Step-by-Step Surgical Technique:
- Anterolateral Incision: Make a 15 to 20 cm longitudinal incision centered halfway between the tibial crest and the fibular shaft.

- Anterior and Lateral Release: Perform subcutaneous dissection to expose the fascia. Identify the anterior intermuscular septum dividing the anterior and lateral compartments.

- Fascial Incision: Make a small transverse incision in the fascia to clearly identify the septum. Release the anterior compartment fascia longitudinally using fasciotomy scissors, extending the cut proximally toward the tibial tubercle and distally toward the ankle.

- Lateral Compartment Release: Similarly, release the lateral compartment fascia longitudinally, taking extreme care to identify and protect the superficial peroneal nerve, which exits the fascia in the distal third of the leg.

- Posteromedial Incision: Make a second 15 to 20 cm longitudinal incision on the medial aspect of the leg, approximately 2 cm posterior to the palpable posteromedial border of the tibia.

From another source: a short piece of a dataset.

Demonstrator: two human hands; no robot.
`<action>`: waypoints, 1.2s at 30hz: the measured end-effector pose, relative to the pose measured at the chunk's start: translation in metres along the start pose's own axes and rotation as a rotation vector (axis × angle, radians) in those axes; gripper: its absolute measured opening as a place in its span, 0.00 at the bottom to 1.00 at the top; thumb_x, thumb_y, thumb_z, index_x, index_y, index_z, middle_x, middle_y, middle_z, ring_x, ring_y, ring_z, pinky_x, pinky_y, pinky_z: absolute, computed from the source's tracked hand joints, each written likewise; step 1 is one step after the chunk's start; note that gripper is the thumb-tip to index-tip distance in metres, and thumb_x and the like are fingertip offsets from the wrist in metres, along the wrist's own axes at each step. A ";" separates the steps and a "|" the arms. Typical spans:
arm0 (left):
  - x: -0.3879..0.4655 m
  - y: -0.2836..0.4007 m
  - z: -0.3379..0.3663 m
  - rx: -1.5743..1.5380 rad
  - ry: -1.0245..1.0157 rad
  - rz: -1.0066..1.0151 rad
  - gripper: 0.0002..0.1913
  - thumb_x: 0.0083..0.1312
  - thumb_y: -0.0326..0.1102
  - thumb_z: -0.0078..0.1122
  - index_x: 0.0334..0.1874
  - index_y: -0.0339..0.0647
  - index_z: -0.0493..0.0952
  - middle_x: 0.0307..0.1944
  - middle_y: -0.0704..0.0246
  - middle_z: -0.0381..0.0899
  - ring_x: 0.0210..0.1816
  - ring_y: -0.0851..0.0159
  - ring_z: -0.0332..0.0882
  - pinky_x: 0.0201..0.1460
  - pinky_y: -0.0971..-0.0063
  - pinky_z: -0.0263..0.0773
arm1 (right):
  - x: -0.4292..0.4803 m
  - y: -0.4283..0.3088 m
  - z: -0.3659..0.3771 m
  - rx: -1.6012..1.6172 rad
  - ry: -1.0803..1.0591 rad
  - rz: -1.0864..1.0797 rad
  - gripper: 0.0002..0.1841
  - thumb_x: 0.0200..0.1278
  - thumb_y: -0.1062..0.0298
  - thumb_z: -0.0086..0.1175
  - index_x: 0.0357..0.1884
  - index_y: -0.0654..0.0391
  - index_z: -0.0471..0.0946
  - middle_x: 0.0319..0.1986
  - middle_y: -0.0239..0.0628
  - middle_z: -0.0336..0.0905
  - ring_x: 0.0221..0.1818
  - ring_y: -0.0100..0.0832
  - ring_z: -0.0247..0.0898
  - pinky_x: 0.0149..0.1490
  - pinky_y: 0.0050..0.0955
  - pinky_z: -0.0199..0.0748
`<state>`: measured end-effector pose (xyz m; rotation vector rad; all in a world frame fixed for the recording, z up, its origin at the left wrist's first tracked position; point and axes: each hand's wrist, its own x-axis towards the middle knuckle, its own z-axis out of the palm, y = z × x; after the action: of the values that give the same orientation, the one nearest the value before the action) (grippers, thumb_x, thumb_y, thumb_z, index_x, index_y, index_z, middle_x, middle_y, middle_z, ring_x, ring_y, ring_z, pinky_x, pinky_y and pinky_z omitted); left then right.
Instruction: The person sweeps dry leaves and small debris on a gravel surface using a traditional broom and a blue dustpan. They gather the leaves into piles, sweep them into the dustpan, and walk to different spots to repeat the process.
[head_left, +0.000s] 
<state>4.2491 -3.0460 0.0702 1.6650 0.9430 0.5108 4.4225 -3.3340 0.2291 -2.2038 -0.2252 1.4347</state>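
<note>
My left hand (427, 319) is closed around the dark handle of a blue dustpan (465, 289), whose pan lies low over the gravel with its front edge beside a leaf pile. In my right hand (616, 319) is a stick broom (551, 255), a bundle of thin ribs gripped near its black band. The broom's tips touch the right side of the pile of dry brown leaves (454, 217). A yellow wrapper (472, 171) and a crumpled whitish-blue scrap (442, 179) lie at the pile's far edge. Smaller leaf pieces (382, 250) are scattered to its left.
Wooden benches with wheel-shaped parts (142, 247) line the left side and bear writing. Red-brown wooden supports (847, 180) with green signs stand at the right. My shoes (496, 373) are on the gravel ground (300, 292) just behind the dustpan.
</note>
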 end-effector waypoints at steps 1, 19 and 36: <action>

- Superficial and Deep Posterior Release: Retract the saphenous vein and nerve anteriorly. Incise the fascia over the superficial posterior compartment (gastrocnemius/soleus complex). Next, detach the soleus bridge from the posterior tibia to expose the fascia of the deep posterior compartment. Incise this fascia longitudinally to decompress the tibialis posterior, flexor hallucis longus, and flexor digitorum longus muscles, alongside the posterior tibial neurovascular bundle.
Postoperative Protocols and Wound Management
Following a decompressive fasciotomy, the surgical wounds must be left open. Primary closure is strictly contraindicated as it will recreate the compartment syndrome.
- Initial Dressing: The wounds are typically managed with sterile, non-adherent dressings or, preferably, Negative Pressure Wound Therapy (NPWT / VAC dressings) set to -75 to -125 mm Hg. NPWT helps manage exudate, reduces local tissue edema, and promotes the formation of healthy granulation tissue.
- Second Look: The patient should be returned to the operating room within 48 to 72 hours for a "second look" debridement. Any necrotic muscle identified at this stage must be aggressively excised until healthy, bleeding, contractile muscle is reached.
- Wound Closure: Delayed primary closure may be attempted using vessel loops or dynamic wound closure devices (e.g., dermatotraction) over several days. If the skin edges cannot be approximated without tension after 7 to 10 days, split-thickness skin grafting (STSG) is required to achieve definitive coverage.
- Rehabilitation: Early passive and active range of motion of the adjacent joints is instituted as soon as clinically permissible to prevent contractures and promote functional recovery. Weight-bearing status is dictated by the management of any concomitant fractures.